* [Problem to work on] The records beneath should be restated word for word.

Stored entries

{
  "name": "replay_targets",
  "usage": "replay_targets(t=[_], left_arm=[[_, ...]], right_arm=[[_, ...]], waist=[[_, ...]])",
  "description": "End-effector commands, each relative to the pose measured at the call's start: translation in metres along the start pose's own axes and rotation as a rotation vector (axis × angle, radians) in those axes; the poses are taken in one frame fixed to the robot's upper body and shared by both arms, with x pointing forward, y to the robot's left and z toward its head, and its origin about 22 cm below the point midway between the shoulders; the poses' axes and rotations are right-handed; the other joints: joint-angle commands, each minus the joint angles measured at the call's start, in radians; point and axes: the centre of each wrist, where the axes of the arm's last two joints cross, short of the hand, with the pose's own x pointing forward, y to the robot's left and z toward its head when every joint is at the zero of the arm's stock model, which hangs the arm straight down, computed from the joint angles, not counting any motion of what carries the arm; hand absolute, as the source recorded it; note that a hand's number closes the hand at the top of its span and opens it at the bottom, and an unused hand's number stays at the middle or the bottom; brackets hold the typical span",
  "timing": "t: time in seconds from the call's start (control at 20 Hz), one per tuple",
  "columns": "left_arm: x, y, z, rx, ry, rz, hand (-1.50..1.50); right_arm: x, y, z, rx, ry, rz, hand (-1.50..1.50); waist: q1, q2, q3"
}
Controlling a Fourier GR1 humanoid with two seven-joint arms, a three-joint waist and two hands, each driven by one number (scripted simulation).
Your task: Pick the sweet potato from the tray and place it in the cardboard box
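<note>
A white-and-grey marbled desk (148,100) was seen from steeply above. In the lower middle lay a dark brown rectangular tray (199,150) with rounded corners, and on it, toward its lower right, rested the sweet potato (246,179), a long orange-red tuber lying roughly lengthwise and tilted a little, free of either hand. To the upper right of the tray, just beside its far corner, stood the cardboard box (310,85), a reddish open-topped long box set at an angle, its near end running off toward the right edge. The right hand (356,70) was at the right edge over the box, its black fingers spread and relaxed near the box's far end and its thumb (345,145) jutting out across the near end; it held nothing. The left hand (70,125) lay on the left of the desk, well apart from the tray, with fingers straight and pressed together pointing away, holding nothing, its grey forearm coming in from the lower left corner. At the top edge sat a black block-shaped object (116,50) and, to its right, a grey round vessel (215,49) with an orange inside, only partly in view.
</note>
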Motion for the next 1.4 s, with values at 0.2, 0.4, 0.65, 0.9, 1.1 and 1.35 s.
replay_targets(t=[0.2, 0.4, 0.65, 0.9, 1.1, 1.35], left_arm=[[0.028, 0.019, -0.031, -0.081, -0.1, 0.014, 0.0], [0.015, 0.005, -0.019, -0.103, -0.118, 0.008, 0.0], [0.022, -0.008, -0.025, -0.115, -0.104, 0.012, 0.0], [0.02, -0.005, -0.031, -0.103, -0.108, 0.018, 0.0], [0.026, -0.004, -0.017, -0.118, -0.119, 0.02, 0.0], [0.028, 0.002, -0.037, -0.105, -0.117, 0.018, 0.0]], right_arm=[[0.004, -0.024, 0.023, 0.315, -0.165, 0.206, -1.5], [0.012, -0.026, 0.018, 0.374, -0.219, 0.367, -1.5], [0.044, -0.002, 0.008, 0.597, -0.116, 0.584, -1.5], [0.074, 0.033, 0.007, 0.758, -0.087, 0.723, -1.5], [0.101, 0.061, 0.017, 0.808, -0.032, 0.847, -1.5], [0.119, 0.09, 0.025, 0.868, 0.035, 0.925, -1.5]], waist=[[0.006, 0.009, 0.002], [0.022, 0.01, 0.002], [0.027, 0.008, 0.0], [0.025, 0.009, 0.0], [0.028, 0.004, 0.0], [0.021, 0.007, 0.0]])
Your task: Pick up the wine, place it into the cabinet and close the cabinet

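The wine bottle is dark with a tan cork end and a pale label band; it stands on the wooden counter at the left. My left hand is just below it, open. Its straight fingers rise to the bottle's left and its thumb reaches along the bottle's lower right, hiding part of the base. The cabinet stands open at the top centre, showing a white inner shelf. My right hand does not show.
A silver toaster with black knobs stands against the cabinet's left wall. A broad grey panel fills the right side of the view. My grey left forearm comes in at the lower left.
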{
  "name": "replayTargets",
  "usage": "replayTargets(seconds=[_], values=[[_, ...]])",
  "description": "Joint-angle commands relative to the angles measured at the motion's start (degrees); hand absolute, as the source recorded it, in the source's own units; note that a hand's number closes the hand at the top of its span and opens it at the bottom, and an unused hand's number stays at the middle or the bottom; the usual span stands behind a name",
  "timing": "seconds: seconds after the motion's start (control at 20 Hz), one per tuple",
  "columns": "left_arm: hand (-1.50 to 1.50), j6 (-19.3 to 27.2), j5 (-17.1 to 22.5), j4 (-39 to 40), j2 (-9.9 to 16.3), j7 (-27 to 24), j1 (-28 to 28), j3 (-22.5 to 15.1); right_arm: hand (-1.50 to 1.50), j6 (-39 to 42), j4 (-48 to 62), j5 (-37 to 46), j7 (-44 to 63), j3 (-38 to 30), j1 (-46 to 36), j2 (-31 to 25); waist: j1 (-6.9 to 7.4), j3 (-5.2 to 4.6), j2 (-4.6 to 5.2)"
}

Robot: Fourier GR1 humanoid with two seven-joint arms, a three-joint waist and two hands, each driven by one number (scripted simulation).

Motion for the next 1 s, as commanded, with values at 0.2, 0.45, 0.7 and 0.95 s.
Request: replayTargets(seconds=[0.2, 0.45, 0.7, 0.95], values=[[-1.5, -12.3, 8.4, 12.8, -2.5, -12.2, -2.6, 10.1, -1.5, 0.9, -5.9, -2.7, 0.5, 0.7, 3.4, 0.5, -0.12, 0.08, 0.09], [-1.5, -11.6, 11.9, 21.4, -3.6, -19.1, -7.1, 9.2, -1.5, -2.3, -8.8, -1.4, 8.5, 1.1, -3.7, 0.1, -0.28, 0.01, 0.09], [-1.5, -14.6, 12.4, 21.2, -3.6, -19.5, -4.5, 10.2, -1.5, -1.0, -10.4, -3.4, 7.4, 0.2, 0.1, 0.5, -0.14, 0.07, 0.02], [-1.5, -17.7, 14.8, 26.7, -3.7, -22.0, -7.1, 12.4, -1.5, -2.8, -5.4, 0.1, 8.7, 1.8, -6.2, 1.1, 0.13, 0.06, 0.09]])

* [Exercise result]
{
  "name": "replay_targets",
  "usage": "replay_targets(t=[_], left_arm=[[_, ...]], right_arm=[[_, ...]], waist=[[_, ...]])",
  "description": "End-effector commands, each relative to the pose measured at the call's start: translation in metres along the start pose's own axes and rotation as a rotation vector (axis × angle, radians) in those axes; the poses are taken in one frame fixed to the robot's upper body and shared by both arms, with x pointing forward, y to the robot's left and z toward its head, and its origin about 22 cm below the point midway between the shoulders; the poses' axes and rotations are right-handed; the other joints: joint-angle commands, each minus the joint angles measured at the call's start, in radians; point and axes: the centre of each wrist, where the axes of the arm's last two joints cross, short of the hand, with the pose's own x pointing forward, y to the robot's left and z toward its head when every joint is at the zero of the arm's stock model, which hangs the arm straight down, computed from the joint angles, not counting any motion of what carries the arm; hand absolute, as the source recorded it; note that a hand's number closes the hand at the top of its span and opens it at the bottom, and an unused hand's number stays at the middle or the bottom; brackets hold the typical span",
  "timing": "t: time in seconds from the call's start (control at 20 Hz), one per tuple",
  "columns": "left_arm: x, y, z, rx, ry, rz, hand (-1.50..1.50); right_arm: x, y, z, rx, ry, rz, hand (-1.50..1.50); waist: q1, q2, q3"
}
Controlling a Fourier GR1 humanoid with two seven-joint arms, a three-joint waist and two hands, each driven by one number (scripted simulation).
Your task: Pick the sweet potato from the tray and place it in the cardboard box
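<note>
A white-and-grey marbled desk (148,100) was seen from steeply above. In the lower middle lay a dark brown rectangular tray (199,150) with rounded corners, and on it, toward its lower right, rested the sweet potato (246,179), a long orange-red tuber lying roughly lengthwise and tilted a little, free of either hand. To the upper right of the tray, just beside its far corner, stood the cardboard box (310,85), a reddish open-topped long box set at an angle, its near end running off toward the right edge. The right hand (356,70) was at the right edge over the box, its black fingers spread and relaxed near the box's far end and its thumb (345,145) jutting out across the near end; it held nothing. The left hand (70,125) lay on the left of the desk, well apart from the tray, with fingers straight and pressed together pointing away, holding nothing, its grey forearm coming in from the lower left corner. At the top edge sat a black block-shaped object (116,50) and, to its right, a grey round vessel (215,49) with an orange inside, only partly in view.
</note>
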Motion for the next 1.4 s, with values at 0.2, 0.4, 0.65, 0.9, 1.1 and 1.35 s.
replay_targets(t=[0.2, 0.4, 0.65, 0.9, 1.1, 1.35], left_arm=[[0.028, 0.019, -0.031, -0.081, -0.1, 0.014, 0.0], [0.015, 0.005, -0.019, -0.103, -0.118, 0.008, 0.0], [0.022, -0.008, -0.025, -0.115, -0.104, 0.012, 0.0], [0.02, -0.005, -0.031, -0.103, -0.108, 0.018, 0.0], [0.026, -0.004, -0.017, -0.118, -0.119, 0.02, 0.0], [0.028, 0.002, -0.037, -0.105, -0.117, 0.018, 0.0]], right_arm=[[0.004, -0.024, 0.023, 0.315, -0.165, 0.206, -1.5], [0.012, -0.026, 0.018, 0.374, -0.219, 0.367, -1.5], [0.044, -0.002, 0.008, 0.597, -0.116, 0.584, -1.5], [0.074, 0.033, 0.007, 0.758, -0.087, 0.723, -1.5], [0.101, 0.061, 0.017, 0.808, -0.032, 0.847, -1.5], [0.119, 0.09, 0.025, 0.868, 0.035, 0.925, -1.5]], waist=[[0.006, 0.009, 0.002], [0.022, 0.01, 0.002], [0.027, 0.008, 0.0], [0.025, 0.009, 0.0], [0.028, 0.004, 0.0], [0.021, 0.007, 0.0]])
Your task: Pick up the wine, place it into the cabinet and close the cabinet

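The wine bottle is dark with a tan cork end and a pale label band; it stands on the wooden counter at the left. My left hand is just below it, open. Its straight fingers rise to the bottle's left and its thumb reaches along the bottle's lower right, hiding part of the base. The cabinet stands open at the top centre, showing a white inner shelf. My right hand does not show.
A silver toaster with black knobs stands against the cabinet's left wall. A broad grey panel fills the right side of the view. My grey left forearm comes in at the lower left.
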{
  "name": "replayTargets",
  "usage": "replayTargets(seconds=[_], values=[[_, ...]])",
  "description": "Joint-angle commands relative to the angles measured at the motion's start (degrees); hand absolute, as the source recorded it, in the source's own units; note that a hand's number closes the hand at the top of its span and opens it at the bottom, and an unused hand's number stays at the middle or the bottom; the usual span stands behind a name",
  "timing": "seconds: seconds after the motion's start (control at 20 Hz), one per tuple",
  "columns": "left_arm: hand (-1.50 to 1.50), j6 (-19.3 to 27.2), j5 (-17.1 to 22.5), j4 (-39 to 40), j2 (-9.9 to 16.3), j7 (-27 to 24), j1 (-28 to 28), j3 (-22.5 to 15.1); right_arm: hand (-1.50 to 1.50), j6 (-39 to 42), j4 (-48 to 62), j5 (-37 to 46), j7 (-44 to 63), j3 (-38 to 30), j1 (-46 to 36), j2 (-31 to 25); waist: j1 (-6.9 to 7.4), j3 (-5.2 to 4.6), j2 (-4.6 to 5.2)"
}

Robot: Fourier GR1 humanoid with two seven-joint arms, a three-joint waist and two hands, each driven by one number (scripted simulation).

Motion for the next 1 s, as commanded, with values at 0.2, 0.45, 0.7 and 0.95 s.
Request: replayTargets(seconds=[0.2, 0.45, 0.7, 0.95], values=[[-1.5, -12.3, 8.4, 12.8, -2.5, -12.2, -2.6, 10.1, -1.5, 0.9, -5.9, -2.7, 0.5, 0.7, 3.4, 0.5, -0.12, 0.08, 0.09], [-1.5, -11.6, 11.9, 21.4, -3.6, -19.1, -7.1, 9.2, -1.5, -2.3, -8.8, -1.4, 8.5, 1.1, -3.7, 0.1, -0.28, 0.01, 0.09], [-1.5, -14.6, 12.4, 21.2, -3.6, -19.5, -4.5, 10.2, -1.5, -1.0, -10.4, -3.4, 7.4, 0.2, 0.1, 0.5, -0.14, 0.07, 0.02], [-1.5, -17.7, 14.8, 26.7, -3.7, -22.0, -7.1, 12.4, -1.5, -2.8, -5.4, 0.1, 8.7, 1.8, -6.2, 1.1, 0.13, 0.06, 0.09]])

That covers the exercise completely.